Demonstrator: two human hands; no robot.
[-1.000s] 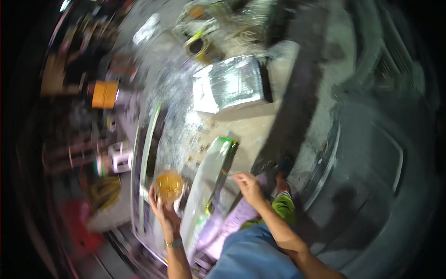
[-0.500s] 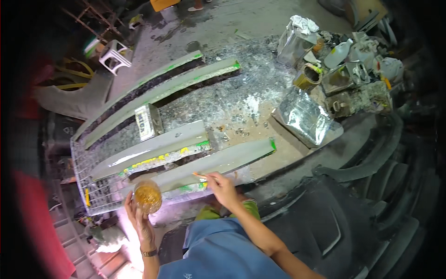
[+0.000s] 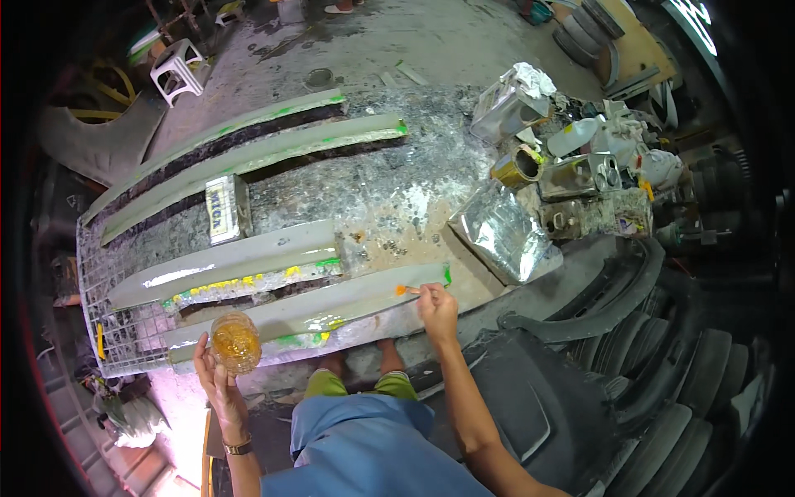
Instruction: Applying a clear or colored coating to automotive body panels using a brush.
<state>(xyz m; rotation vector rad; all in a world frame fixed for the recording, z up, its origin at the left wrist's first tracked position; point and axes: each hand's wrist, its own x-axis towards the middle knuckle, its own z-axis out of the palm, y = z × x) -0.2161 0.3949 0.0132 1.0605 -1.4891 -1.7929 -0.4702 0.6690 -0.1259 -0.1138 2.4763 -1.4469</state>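
Orange brush [image 3: 402, 290] in fwd R hand [image 3: 437, 313]; jar [image 3: 236, 342] in L [image 3: 222, 391]

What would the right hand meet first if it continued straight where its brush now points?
Probably the nearest grey strip, beyond the brush in the right hand; I cannot tell if the bristles touch it.

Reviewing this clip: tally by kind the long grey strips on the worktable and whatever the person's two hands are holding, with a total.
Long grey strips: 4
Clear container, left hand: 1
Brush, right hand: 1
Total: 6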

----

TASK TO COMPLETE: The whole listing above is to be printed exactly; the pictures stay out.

TASK ANSWER:
Demonstrator: two human hands; no robot.
[-1.000s] 
[-0.500s] 
[+0.000s] 
Instruction: Applying a clear or colored coating to automotive body panels using a brush.
<state>(xyz m; rotation vector rad; all in a world frame fixed for the recording, z up, its origin at the left wrist's first tracked position; point and axes: each hand's wrist, its own x-axis towards the middle knuckle, its own z-axis out of the palm, y = z × x) -0.2161 0.3949 0.0132 1.0605 -1.4891 -1.7929 -0.4702 0.6690 -0.1259 -0.1138 2.4763 -1.4469</state>
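Orange brush [image 3: 402, 290] in fwd R hand [image 3: 437, 313]; jar [image 3: 236, 342] in L [image 3: 222, 391]

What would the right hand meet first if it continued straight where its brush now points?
Probably the nearest grey strip, beyond the brush in the right hand; I cannot tell if the bristles touch it.

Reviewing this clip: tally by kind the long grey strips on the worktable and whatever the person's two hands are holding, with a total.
Long grey strips: 4
Clear container, left hand: 1
Brush, right hand: 1
Total: 6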

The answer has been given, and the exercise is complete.